New Delhi has teamed up with Brazil, China and South Africa to initiate a discussion on a recent report by a high level UN panel on access to medicines that stresses on the importance of using flexibilities in the Trade Related Intellectual Property Rights (TRIPS) pact to achieve the objective.

The US, which has been bilaterally pushing India to tighten its IPR regime, has said that it was disappointed by the report which “distracts from rather than benefits” the objective of achieving universal health.

“India is happy that the UN report vindicates its long-held stand that it would not go beyond the TRIPS agreement as it could affect availability of cheap life-saving medicines in the country. The flexibilities that the TRIPS pact offers are deliberate to give nations room to structure their policies as per their needs and cannot be given up,” a Commerce Ministry official told BusinessLine . The discussion is important as the US and Switzerland are also pushing the WTO for allowing ‘non-violation’ complaints on TRIPS-related issues which would mean that complaints could be lodged on IPR matters even if the multilateral pact is not violated.

Many developing countries, on the other hand, want a Ministerial decision of excluding such disputes permanently.

“If all WTO members accept that the TRIPS flexibilities are to be respected by all, then there would be no room for any disputes,” the official said.

What the US and the EU have against India’s intellectual property legislation is a particular provision (Section 3(d) ) which allows the Indian Patents Controller to deny patents on items that are not significantly different from their older versions.
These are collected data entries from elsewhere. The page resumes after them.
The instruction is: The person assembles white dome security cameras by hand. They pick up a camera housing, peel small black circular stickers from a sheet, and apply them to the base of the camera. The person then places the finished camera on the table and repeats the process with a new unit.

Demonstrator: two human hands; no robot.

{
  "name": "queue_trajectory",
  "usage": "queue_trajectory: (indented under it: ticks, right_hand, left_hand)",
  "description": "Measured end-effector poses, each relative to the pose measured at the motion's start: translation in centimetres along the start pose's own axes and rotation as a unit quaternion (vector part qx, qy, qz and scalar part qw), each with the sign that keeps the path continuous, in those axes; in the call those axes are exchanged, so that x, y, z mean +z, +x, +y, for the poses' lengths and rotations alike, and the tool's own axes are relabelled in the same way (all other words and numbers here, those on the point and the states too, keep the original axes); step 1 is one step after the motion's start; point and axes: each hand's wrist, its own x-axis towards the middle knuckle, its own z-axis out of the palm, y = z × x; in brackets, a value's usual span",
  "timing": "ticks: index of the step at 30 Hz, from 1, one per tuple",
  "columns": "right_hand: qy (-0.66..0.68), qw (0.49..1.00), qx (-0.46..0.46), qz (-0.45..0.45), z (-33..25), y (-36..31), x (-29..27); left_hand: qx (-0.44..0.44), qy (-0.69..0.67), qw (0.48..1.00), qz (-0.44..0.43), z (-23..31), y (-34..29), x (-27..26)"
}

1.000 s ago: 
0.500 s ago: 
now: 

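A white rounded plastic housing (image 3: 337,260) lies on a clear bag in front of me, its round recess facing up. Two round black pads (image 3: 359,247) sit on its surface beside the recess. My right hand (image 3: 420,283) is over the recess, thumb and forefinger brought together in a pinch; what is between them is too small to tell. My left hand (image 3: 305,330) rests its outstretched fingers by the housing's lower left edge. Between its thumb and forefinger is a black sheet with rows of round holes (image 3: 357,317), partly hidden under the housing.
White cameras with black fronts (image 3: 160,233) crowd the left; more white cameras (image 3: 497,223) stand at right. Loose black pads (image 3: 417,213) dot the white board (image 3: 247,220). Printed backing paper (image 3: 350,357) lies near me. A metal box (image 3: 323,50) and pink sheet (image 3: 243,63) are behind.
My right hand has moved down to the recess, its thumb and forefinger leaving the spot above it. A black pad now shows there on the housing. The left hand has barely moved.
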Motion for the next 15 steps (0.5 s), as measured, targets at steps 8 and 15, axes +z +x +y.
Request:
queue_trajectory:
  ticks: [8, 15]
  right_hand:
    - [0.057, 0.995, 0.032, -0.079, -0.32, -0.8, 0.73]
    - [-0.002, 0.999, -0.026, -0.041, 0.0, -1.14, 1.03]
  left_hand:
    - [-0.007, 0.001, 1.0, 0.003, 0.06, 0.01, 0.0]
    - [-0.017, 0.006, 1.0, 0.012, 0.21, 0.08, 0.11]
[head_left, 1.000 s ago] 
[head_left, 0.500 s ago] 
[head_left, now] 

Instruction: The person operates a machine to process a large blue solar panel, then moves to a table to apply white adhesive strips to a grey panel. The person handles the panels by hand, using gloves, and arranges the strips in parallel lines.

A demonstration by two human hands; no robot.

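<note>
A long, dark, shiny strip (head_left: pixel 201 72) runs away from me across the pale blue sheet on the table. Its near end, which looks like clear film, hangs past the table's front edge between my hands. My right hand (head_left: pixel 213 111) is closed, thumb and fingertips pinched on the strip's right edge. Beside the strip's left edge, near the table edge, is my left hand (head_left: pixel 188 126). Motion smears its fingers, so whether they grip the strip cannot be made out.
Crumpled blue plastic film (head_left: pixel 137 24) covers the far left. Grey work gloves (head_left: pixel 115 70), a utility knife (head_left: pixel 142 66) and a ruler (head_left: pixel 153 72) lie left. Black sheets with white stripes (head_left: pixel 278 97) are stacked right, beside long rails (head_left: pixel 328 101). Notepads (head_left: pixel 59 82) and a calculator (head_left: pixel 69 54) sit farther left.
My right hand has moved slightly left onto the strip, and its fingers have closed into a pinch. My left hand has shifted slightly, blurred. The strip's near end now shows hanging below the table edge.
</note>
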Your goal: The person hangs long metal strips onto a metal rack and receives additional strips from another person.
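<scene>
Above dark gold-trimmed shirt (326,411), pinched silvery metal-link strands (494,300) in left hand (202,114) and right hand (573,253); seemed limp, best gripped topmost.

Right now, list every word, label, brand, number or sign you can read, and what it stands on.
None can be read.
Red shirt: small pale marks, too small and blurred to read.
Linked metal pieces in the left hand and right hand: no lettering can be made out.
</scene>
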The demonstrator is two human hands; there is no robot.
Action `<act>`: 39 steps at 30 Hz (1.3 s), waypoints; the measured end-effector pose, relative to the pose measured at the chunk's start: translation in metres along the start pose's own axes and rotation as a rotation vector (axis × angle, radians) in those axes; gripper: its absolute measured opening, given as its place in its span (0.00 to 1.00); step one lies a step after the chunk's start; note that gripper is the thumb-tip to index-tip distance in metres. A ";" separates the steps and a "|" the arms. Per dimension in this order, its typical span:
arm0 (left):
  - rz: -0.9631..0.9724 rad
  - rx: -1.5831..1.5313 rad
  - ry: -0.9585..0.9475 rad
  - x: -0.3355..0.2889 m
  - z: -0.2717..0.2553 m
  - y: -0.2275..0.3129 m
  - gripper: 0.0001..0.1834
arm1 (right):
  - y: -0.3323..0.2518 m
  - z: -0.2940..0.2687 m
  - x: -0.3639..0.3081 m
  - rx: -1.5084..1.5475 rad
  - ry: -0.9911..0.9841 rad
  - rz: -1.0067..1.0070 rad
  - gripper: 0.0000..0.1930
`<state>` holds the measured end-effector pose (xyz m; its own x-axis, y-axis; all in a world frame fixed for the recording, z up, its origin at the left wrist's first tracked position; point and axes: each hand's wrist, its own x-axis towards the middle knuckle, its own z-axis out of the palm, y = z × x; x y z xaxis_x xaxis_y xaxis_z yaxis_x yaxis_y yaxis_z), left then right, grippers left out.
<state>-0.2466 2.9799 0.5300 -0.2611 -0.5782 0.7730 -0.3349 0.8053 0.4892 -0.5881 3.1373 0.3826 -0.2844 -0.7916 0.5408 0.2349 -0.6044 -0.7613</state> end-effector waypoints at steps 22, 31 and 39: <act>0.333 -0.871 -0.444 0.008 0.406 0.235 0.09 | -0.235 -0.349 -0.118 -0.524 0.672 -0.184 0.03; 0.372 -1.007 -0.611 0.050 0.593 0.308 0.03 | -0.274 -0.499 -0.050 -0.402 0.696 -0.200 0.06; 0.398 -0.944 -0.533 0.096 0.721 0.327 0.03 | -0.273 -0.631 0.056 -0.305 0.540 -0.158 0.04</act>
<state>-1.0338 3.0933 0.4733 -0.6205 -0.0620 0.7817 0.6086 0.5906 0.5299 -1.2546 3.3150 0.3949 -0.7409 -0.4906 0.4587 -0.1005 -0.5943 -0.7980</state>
This prevents pharmaceutical majors from getting fresh patents on medicines with expired patents by making just cosmetic changes in its formulation.

New Delhi is also holding on to its right-to-issue compulsory licences for manufacture of copies of patented drugs to address situations of national emergency, another flexibility that the TRIPS pact allows.

There is a clear divide between developed and developing countries on their reaction to the report with Egypt, Indonesia, Bangladesh and Bolivia, supporting the panel’s recommendations and the EU, Switzerland, Japan and South Korea criticising it for being “narrow in scope’’.

Supporting innovation

The US, at the WTO TRIPS council meeting, noted that intellectual property protections needed to be in place to support new research and innovation.

“There can be no access to drugs that have not been developed; support in innovation is essential.” the US delegation said.

A few countries, including Canada, Chile, Australia and Norway, said that they needed more time to consider the wide array of recommendations in the report.